News Service

8-5-99

Contacts:
Mark Engelbrecht, Design, (515) 294-7427
Tom Dunbar, Dunbar Jones Partnership, (515) 280-8026
Steve Sullivan, News Service, (515) 294-3720

LANDSCAPE ARCHITECTS SELECT ISU CAMPUS AS 'MEDALLION SITE'

AMES, Iowa -- A beloved, central attraction of Iowa State University has been chosen as a "medallion site" by the American Society of Landscape Architects (ASLA).

To commemorate its centennial, the ASLA has selected more than 300 significant landscapes across the country as "medallion sites." Thirteen of the sites are on college campuses, but only three are central campus sites -- Yale University, the University of Virginia and Iowa State University.

The ASLA selected five Iowa locations as "medallion sites." In addition to ISU's central campus, the sites are Backbone State Park in Delaware County, Eagle Point Park in Dubuque, the Loess Hills in Western Iowa and the Neal Smith National Wildlife Reserve in Prairie City.

State ASLA chapters submitted proposed medallion sites to the national organization, said Tom Dunbar, immediate past president of the national ASLA. Dunbar is a 1969 ISU landscape architecture alum and senior partner of Dunbar Jones Partnership, a landscape architecture firm in Des Moines.

"The sites were selected because they represent places that were special to the heart and soul -- places where landscape architecture had something to do with making them what they are," Dunbar said.

Development of Iowa State's central campus landscape began in the 1860s under the leadership of President A. S. Welch. During the university's history, various ISU officials and nationally known landscape architects have played a role in the development of ISU's park-like campus.

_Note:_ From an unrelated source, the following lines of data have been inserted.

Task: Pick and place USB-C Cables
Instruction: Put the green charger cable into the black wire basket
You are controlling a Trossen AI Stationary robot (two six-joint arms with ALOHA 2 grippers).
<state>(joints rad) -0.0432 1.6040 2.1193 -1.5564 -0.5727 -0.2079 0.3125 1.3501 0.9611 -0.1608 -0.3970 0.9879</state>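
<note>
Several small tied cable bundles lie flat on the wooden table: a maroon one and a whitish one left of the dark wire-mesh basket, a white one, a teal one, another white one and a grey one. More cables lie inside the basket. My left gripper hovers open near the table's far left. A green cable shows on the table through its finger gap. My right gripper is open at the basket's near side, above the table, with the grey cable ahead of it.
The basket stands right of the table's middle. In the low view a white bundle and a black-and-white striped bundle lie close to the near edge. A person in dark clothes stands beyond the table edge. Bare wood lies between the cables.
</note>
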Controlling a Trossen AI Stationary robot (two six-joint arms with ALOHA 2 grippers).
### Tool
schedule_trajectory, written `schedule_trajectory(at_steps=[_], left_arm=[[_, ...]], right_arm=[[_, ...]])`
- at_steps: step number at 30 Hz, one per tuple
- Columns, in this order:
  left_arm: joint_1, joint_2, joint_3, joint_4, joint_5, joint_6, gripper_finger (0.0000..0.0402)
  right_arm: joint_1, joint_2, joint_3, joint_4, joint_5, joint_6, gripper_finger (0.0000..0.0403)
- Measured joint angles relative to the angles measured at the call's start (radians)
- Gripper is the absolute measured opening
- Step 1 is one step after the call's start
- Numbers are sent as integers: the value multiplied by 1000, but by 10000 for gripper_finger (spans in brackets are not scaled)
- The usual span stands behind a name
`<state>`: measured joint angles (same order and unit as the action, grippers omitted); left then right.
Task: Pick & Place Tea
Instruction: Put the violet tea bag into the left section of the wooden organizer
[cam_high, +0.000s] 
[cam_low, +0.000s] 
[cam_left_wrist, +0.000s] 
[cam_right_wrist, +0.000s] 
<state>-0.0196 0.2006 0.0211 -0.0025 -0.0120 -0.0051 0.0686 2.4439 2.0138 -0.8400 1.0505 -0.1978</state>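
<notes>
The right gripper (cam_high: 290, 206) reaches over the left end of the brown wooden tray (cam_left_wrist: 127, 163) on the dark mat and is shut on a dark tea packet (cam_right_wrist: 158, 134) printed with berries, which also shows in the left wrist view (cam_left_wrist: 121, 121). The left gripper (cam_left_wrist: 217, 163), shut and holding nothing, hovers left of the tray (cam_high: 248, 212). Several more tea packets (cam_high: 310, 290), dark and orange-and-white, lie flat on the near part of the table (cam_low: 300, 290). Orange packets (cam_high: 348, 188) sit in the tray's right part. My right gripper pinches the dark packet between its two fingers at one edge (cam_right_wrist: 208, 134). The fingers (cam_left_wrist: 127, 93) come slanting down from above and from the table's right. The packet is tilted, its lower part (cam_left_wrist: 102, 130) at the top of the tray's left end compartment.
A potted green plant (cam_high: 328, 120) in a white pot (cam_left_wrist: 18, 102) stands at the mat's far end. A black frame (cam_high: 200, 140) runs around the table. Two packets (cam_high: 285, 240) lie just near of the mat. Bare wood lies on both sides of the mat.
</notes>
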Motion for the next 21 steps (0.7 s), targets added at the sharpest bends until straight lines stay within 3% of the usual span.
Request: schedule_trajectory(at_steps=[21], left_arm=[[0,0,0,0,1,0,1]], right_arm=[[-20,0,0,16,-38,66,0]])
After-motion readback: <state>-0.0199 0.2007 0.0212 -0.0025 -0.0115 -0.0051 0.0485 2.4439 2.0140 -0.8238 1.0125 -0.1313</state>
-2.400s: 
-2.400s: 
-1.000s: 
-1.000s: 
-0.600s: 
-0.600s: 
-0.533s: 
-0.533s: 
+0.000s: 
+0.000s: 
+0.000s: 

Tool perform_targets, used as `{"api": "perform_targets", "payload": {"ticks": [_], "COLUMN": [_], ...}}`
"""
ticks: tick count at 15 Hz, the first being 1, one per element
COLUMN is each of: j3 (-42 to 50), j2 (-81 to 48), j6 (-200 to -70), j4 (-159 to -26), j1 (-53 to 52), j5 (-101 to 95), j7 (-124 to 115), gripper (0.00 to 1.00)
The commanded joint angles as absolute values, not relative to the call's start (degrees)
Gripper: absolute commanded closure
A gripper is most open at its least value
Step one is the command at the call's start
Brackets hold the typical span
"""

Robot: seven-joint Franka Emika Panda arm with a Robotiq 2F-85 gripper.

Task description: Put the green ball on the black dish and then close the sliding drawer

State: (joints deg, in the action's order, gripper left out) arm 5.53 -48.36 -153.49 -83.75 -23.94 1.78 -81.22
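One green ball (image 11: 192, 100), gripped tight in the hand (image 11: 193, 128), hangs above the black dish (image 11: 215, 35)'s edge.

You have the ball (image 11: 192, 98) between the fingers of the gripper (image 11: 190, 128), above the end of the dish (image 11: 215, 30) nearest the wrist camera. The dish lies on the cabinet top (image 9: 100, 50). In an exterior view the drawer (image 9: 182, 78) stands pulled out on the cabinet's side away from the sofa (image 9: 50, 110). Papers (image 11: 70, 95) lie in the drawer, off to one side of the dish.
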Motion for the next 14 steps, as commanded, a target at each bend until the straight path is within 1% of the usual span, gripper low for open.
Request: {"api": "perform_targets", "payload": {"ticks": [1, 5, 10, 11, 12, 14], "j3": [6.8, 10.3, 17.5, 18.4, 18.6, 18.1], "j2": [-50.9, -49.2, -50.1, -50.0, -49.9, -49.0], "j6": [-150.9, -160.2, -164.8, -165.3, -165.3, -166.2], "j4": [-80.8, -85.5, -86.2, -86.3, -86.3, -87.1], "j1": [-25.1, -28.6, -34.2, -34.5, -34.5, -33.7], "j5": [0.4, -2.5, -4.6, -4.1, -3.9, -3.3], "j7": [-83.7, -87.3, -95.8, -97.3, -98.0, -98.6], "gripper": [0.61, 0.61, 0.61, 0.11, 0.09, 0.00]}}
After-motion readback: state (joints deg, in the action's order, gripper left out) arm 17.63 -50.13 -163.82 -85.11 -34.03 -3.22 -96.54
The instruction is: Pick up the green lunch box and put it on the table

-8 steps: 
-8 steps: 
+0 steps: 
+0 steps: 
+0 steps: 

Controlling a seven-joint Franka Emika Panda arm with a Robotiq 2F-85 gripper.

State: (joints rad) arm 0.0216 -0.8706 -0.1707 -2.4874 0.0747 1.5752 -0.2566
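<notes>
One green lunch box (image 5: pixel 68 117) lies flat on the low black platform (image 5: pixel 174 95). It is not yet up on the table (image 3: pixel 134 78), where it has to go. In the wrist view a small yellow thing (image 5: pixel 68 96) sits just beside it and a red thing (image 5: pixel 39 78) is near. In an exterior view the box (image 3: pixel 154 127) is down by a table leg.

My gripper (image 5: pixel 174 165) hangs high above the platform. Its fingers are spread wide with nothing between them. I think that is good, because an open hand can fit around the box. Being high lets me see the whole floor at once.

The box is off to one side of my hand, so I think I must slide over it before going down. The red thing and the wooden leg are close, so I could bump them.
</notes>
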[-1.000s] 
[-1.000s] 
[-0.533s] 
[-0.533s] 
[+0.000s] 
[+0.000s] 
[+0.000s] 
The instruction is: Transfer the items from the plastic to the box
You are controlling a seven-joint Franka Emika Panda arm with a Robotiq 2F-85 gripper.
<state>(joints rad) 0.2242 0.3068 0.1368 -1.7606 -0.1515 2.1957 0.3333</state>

Iowa State's central campus includes 490 acres of trees, plants and classically designed buildings. The landscape's most dominant feature is the 20-acre central lawn. Over the decades, campus buildings, including the Campanile, Beardshear Hall and Curtiss Hall, circled and preserved the central lawn, creating a space where students study, relax and socialize.

"The grandness of its space-- which is created by structures, places and plant material -- has been a very special place for Iowa State students," Dunbar said. "The space is used by students for so many different purposes, and that use also contributes to central campus' significance as a landscape."

The campus environment is a selling point for the university, said David Bousquet, assistant vice president for enrollment.

"It is a beautiful and remarkable place," said Bousquet. "It looks and feels like a college campus. It is easy for students who visit to envision spending four years here earning their degrees.

Iowa State's campus also includes more than 200 works of art, many by sculptor Christian Petersen. In 1991, the Iowa State campus was chosen as one of the country's 25 most beautiful in a 1991 book, "The Campus As a Work of Art."

Presentation of the ASLA medallion to ISU tentatively has been scheduled for Sept. 1.